Как попал господин Z. на этот «ужин», не знаю, но я слышал, как он рассуждает о Париже, о том, какой Париж грязный, о том, как часто в Париже идут дожди. Слушавший его был, по-видимому, человек очень молодой, чуть ли не подросток, явившийся сюда прямо с Восточного вокзала, с чемоданом. Не стройте себе иллюзий, говорил ему господин Z., раз уж вы прибыли в Париж, смотрите, не стройте себе иллюзий. Город огней, о котором вы грезили, это на самом деле клоака, пристанище иммигрантов, пристанище негров и арабов, прямо-таки
Я шел вслед за мадам Детамбель по узкой лестнице, ступень за ступенью, ступень за ступенью, до бесконечности, и мне очень хотелось спросить у нее, как господин Z. попал к ней в дом, откуда она знает господина Z. Но мне просто-напросто не удавалась
— Папочка, хочу представить тебе мсье Вишнека. Это он написал стихотворение «Корабль»…
Мадам Детамбель протараторила мне на ухо без пауз, как ее отец бежал в Ниццу в разгар гражданской войны, в 1922-м. Ему повезло — удалось морем выбраться из Крыма. Ее отец был русский, белогвардеец. Потом десять лет он прослужил портье в отеле «Негреско», в Ницце. У белогвардейцев была
— Вы говорите по-русски? — спросил меня старик.
Нет, я не говорил по-русски, хотя немного понимал по-русски, в городе, где я родился, на самой границе с бывшим Советским Союзом, звучала русская речь, я все время видел русских, когда был маленьким, русских, которые приезжали с мелочной торговлей, продавали кофе и золотые кольца и покупали бархат и румынскую водку.
— Папочка работает над книгой, — шепнула мне, снова на ухо, мадам Детамбель, как будто я был ученик, которого вызвали к доске и который глухо замолчал после первых же фраз.
— О чем вы пишете? — спросил я старика.
Тот посмотрел на меня с веселым любопытством, как будто увидел во мне что-то, чего я не замечал.
— Он пишет биографию Саввы Морозова, — ответила мадам Детамбель за отца. — Вы знаете, кто такой Савва Морозов?
Нет, я никогда не слыхал про Савву Морозова.

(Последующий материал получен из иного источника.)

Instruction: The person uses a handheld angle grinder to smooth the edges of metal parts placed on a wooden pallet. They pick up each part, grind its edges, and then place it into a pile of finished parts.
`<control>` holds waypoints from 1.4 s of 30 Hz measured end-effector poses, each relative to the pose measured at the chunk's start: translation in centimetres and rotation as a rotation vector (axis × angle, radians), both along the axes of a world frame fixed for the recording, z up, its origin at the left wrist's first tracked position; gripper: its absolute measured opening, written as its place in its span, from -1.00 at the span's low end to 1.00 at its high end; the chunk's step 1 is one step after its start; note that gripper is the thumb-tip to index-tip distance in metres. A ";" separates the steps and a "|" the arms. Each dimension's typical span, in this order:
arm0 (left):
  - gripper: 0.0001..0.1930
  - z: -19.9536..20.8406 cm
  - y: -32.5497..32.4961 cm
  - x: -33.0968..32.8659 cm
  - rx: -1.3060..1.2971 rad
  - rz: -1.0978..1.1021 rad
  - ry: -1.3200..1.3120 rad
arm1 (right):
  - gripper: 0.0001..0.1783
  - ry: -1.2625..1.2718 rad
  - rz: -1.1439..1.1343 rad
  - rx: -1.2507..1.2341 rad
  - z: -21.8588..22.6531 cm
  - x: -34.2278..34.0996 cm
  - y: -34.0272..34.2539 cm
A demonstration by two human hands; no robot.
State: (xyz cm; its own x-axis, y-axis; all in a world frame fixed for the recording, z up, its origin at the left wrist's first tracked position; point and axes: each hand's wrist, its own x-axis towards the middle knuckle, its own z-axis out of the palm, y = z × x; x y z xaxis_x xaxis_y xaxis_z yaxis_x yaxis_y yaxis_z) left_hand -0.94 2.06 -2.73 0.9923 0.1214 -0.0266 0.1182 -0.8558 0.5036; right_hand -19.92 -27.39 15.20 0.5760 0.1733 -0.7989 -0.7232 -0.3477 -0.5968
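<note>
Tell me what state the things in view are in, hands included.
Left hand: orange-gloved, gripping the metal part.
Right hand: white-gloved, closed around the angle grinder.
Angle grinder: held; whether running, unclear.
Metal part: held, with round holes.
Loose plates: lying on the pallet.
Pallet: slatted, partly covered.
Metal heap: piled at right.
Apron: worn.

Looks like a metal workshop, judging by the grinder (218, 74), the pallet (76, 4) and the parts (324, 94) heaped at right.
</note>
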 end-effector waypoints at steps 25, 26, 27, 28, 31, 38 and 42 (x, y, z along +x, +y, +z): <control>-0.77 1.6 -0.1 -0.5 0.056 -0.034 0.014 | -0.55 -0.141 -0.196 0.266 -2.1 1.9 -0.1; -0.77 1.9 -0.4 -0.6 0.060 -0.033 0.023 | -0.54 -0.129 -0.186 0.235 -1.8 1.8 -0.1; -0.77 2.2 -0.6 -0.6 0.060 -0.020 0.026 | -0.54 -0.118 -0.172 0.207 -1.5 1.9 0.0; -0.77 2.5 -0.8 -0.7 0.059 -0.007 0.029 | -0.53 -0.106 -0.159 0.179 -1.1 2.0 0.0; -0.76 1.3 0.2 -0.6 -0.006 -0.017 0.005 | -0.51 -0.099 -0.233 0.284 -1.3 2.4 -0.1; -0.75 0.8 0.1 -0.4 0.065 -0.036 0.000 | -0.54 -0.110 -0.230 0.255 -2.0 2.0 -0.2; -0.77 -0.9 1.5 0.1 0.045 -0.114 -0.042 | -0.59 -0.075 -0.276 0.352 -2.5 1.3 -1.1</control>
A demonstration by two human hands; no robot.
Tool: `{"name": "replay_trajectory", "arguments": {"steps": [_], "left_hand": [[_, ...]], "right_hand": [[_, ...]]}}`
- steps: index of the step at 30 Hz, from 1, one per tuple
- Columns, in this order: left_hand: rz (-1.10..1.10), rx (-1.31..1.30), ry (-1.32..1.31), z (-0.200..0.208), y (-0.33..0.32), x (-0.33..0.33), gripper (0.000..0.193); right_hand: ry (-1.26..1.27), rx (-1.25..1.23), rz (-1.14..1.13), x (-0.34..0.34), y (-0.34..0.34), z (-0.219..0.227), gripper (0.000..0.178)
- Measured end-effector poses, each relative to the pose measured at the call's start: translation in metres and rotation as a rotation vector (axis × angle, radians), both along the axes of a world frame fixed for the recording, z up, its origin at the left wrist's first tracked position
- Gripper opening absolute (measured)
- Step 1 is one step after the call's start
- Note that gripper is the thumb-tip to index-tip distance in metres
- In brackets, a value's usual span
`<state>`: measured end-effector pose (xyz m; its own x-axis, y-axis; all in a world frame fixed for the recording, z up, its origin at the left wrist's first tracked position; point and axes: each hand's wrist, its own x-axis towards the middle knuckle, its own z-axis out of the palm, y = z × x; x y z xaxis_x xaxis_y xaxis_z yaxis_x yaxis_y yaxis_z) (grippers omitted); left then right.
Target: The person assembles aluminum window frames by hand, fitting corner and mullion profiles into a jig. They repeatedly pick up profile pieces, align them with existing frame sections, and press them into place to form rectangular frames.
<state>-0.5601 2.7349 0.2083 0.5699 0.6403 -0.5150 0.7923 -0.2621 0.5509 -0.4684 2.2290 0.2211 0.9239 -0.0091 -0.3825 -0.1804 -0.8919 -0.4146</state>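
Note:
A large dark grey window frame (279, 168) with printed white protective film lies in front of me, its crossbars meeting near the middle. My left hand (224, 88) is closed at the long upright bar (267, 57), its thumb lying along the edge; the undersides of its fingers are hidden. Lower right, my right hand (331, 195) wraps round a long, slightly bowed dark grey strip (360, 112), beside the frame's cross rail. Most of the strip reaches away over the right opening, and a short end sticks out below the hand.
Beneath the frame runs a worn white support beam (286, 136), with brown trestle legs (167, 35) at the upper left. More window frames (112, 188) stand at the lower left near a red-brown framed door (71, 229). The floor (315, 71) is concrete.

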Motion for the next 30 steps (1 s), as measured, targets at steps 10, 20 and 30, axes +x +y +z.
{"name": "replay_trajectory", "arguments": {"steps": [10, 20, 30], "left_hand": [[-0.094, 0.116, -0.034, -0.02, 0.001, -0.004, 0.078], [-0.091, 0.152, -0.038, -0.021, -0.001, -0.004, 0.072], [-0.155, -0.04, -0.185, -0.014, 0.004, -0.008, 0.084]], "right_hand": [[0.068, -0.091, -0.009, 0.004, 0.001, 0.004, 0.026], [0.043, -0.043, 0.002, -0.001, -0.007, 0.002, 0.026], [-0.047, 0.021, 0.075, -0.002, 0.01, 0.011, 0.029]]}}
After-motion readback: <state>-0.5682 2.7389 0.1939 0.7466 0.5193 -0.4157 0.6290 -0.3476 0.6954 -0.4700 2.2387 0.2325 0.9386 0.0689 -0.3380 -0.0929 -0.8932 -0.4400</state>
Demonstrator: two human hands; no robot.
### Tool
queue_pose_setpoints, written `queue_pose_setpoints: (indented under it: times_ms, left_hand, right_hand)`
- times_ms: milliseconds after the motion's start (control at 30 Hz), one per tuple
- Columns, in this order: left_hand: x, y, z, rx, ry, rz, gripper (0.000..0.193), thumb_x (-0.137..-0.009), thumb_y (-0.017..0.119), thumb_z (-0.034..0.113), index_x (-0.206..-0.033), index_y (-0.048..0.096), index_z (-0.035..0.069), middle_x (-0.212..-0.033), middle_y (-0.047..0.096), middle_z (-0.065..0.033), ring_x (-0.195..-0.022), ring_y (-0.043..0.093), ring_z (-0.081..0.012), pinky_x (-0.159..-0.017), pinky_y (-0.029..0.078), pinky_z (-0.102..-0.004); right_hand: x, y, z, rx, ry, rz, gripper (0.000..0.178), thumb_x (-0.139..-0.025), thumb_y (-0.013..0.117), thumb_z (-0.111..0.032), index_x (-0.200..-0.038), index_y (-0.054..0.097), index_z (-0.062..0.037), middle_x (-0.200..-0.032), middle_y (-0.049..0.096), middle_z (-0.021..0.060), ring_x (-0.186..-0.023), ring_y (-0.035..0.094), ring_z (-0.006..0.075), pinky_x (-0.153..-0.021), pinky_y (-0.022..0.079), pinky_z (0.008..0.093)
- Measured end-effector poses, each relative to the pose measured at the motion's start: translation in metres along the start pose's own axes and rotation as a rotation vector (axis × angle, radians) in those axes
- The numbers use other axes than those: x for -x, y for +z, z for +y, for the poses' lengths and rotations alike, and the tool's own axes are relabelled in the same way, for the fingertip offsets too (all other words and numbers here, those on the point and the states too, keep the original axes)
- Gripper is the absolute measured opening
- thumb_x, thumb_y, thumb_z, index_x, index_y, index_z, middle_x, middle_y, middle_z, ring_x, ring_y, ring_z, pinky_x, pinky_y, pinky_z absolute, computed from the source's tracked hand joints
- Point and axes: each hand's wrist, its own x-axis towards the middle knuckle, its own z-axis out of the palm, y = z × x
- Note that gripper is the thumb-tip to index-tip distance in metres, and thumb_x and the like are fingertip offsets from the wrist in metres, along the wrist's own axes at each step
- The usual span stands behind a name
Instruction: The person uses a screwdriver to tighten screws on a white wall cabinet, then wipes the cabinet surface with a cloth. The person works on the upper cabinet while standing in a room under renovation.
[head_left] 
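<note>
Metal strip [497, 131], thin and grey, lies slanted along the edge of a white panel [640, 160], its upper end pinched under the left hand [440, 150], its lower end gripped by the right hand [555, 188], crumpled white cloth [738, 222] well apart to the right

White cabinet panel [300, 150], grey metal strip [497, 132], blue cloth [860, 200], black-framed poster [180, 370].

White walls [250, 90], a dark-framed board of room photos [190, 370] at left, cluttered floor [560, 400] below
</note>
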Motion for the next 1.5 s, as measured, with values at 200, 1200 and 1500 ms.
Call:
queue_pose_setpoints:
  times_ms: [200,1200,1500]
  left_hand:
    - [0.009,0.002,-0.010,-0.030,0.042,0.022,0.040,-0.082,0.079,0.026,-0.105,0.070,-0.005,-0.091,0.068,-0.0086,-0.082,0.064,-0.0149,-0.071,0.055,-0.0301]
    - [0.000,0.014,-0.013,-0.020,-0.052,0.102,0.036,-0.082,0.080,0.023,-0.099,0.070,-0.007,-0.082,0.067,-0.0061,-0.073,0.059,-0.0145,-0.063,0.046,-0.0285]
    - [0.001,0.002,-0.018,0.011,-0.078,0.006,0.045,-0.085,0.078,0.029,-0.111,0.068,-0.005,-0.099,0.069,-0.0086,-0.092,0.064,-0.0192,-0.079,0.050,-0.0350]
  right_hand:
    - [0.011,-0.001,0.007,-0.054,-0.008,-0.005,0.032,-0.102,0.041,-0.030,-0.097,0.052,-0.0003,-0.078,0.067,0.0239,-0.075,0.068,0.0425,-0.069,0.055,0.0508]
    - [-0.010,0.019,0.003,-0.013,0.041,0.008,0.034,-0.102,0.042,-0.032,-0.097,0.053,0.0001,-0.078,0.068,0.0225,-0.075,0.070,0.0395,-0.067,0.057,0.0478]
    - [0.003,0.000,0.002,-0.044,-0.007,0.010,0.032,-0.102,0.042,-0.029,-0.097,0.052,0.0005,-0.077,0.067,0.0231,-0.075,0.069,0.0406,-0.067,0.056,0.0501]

— Папочка пишет ненужную книгу, какую-то ерунду… — снова перешла на шепот мадам Детамбель. — У него рак, ему осталось жить три-четыре месяца, и вместо того чтобы гулять и радоваться каждому денечку, он пишет дурацкую книгу, которая никому не нужна и которую никто никогда читать не будет.
Савва Морозов был русским фабрикантом, он родился в конце XIX века и стал в некотором роде меценатом. Семейство Морозовых время от времени давало приют Чехову, приглашало и других писателей к себе в деревню… В революцию 1917-го они потеряли все.
— Пожалуйста, скажите папочке, что вы слышали про Савву Морозова.
— Я слыхал про Савву Морозова, — гаркнул я. — Я слыхал, да, я о нем слыхал, это очень важно — то, что вы делаете, на Западе никто ничего не знает об этом русском меценате конца XIX — начала XX века… Если бы не большевистская революция, Россия стала бы экономическим локомотивом Европы, а может быть, и культурным… Между 1922 и 1926 годами авангард был в России, не в Париже…
Старик кивал, глядя на меня по-прежнему с живым любопытством. Мне показалось, что он не понял ни слова из моей тирады. Да и сама мадам Детамбель, посмотрев на меня пристально, сказала, снова мне на ухо:
— По-моему, вы говорили на своем родном языке.